[Source data]

....

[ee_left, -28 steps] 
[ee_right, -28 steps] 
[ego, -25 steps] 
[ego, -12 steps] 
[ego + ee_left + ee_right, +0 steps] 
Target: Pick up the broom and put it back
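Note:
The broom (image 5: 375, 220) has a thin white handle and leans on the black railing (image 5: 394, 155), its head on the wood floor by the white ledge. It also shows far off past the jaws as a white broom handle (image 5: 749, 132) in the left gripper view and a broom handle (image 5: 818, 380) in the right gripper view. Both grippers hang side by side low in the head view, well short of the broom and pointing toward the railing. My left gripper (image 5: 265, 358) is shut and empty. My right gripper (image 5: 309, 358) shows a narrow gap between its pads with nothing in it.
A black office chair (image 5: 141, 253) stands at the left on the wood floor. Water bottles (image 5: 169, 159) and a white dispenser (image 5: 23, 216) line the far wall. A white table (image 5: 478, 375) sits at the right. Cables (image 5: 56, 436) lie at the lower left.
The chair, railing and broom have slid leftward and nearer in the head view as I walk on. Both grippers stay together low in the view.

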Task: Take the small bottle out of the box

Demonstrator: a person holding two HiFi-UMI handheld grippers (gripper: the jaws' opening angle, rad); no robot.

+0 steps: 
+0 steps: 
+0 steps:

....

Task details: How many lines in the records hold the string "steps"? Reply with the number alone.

Solved exercise: 8